Dany a célébré la banale cérémonie du trottoir, celle de Dominique Sorrente, qui laisse la porte ouverte à la contemplation. « Le balayeur du dimanche » y laisse les feuilles « s’allonger sur le dos/ sur le tapis d’or d’octobre », la pelle s’y repose, « bien au chaud dans son abri » et « tout ce petit monde » prend « le temps de s’arrêter/ pour regarder passer/ le vol somptueux des oies blanches ».
Claude a slamé « Saint-Denis » de Grand Corps Malade, ode moderne à la ville de son enfance :
« J’voudrais faire un slam pour une grande dame que j’connais depuis tout petit
J’voudrais faire un slam pour celle qui voit ma vieille canne du lundi au samedi
J’voudrais faire un slam pour une vieille femme dans laquelle j’ai grandi
J’voudrais faire un slam pour cette banlieue nord de Paname qu’on appelle Saint-Denis […] »
Dany a de nouveau rendu hommage à Luc Bérimont, en disant son dernier poème inédit, « La Tentation du requiem ». Il s’agit d’une très belle supplique à Dieu, à l’approche de la mort :
« Pitié, Seigneur ! aussi pour Vous
Qui nous cherchez dans la ténèbre
Que la route, en son dernier bout
Pure et droite, parmi les houx
Dorée de lune en son décours
Survolée de l’Ange aux trompettes
Soit celle qui mène à la fête
Eternelle de votre Amour. »
Et Véronique a donné la parole à tous ceux qui sont « en fin de droits », avec un extrait du texte du même nom de Yvon Le Men :
« Emploi
avant j’avais un métier
maintenant j’ai un emploi
m’a dit un jour
un paludier
dont le sel brillait encore en blanc dans ses yeux
un employé qui ploie
comme le roseau
contre les mauvaises nouvelles du chômage […]

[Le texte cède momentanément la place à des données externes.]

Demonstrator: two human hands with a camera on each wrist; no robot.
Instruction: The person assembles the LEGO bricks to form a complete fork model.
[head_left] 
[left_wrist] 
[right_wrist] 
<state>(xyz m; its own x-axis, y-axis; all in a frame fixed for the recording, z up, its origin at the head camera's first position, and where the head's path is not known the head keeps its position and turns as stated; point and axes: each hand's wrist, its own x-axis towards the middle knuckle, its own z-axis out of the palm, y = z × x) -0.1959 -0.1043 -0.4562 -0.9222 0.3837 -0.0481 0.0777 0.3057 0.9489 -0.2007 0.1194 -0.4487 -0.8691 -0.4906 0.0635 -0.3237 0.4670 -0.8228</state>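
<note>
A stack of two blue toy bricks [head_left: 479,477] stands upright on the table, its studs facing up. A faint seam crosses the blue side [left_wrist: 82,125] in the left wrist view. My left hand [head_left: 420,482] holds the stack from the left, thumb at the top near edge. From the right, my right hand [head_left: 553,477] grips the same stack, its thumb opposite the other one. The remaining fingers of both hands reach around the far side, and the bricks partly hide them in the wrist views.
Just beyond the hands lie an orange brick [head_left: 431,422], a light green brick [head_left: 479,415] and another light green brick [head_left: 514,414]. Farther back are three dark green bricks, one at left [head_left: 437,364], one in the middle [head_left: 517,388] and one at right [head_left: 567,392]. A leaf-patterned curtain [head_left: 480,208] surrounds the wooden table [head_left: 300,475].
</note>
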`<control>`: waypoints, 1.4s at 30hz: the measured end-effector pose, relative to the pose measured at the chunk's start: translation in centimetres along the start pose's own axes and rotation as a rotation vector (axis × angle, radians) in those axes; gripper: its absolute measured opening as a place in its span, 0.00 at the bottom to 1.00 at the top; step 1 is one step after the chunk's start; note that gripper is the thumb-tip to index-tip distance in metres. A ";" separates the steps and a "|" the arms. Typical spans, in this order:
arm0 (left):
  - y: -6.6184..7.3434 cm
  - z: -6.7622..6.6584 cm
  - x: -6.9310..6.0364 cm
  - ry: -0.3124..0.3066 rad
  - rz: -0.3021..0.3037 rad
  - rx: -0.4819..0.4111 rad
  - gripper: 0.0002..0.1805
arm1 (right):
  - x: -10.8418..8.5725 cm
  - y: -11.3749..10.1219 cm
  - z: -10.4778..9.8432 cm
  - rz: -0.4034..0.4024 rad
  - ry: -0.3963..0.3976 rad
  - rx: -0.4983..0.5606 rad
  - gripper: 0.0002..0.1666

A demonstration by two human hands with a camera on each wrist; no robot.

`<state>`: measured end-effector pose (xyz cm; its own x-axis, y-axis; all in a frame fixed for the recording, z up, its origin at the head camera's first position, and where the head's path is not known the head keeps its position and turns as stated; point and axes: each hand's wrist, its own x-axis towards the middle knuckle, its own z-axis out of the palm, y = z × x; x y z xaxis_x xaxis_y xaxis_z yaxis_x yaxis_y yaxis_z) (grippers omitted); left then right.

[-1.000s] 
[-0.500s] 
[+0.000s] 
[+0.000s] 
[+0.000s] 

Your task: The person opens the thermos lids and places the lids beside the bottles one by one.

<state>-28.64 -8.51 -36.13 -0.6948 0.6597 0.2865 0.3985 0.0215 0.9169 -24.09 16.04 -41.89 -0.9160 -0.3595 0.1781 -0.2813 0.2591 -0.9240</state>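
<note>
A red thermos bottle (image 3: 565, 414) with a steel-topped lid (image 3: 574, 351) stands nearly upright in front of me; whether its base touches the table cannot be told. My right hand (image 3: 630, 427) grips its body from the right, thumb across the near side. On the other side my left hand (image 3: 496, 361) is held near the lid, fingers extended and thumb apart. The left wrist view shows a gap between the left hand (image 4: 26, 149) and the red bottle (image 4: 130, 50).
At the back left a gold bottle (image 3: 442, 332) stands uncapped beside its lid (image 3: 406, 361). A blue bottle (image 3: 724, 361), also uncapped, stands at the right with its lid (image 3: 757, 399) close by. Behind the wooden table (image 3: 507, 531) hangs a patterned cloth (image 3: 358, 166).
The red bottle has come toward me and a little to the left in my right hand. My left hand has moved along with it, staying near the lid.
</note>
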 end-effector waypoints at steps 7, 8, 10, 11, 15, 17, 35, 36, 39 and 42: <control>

Enfin, pour mettre le point d’orgue à notre lecture, nous avons dit alternativement, en les enchaînant, les vingt-et-une strophes de « Liberté » (Poésie et Vérité) d’Eluard. Œuvre majeure de la poésie de la Résistance, cette éloquente litanie ne peut que trouver un écho en nous dans les temps dangereux que nous vivons, qui voient la liberté d’expression grandement menacée :
« […] Et par le pouvoir d’un mot
Je recommence ma vie
Je suis né pour te connaître
Pour te nommer
Liberté. »
Nous sommes reconnaissants à la MJC de Saumur qui nous accueillis pour ce partage en poésie et l’apéritif amical qui s'en est suivi. Nous remercions aussi la quarantaine d’auditeurs qui nous a écoutés et nous a réservé un accueil indulgent. Merci encore à l'historien Jacques Sigot qui nous a offert en lecture un de ses poèmes sur la guerre et à un autre auditeur qui nous a dit plusieurs poèmes, dont certains ont été à l'honneur dans la défunte émission de Daniel Mermet, Là-bas si j'y suis. Nous espérons aussi que cette lecture leur aura donné l’envie d’aller retrouver les textes de ces poètes debout, qui se font les hérauts d’une vie insoumise et toujours plus intense.